Smith likely won’t be seeking a hug from Meeks, but she is looking forward to seeing her church family again. “There’s going to be a lot of excitement because we’ve missed each other,” she says. “It will be healing for us to get back together.”

Garmany says he and the rest of the leadership at Freedom Church are looking forward to resuming in-person services May 24. “I’m glad we’ve been able to have the online experience, but there’s nothing like people gathering together to worship,” he enthuses. “Some of my greatest moments with God have taken place in those corporate environments, whether it was a conference or a church service, and I’m excited about getting everyone back together.”

Among the questions that remain in the midst of the pandemic is how the coronavirus will affect church culture moving forward. Garmany doesn’t think it will have a lasting impact on how people will interact with each other, especially after scientists develop a cure – which he says he believes will happen.

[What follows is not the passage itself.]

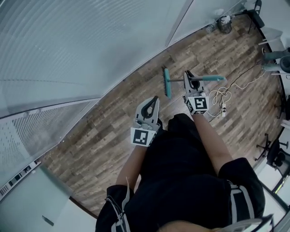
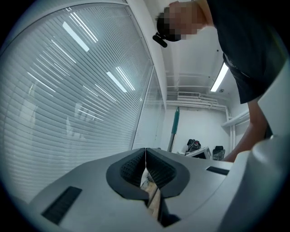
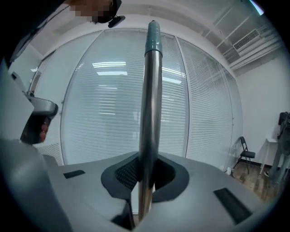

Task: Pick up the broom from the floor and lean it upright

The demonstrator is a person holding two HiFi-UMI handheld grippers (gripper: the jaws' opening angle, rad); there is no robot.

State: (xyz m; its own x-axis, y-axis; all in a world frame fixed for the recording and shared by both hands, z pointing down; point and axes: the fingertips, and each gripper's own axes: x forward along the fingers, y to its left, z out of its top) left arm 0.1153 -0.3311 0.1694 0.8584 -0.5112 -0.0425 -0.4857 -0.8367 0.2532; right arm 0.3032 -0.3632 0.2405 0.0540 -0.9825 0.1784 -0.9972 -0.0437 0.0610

“We went from handshakes to fist bumps because the medical community said it would be safer,” he says. “But I don’t think elbow bumps will become the new culture because first bumps are still too cool.”

Hughes, however, thinks social distancing could become “the new norm.” To drive home this point, he and the rest of the staff at Redemption will be wearing bright yellow t-shirts with the phrase “Air hugs!” sandwiched between two outstretched arms when the church reopens.

“We like to shake hands, high-five, fist bump and hug,” he adds. “But we’re making every effort to let people know we don’t do that anymore.”

At least he knows he won’t be asked to wear a suit and tie when he arrives to claim his reservation.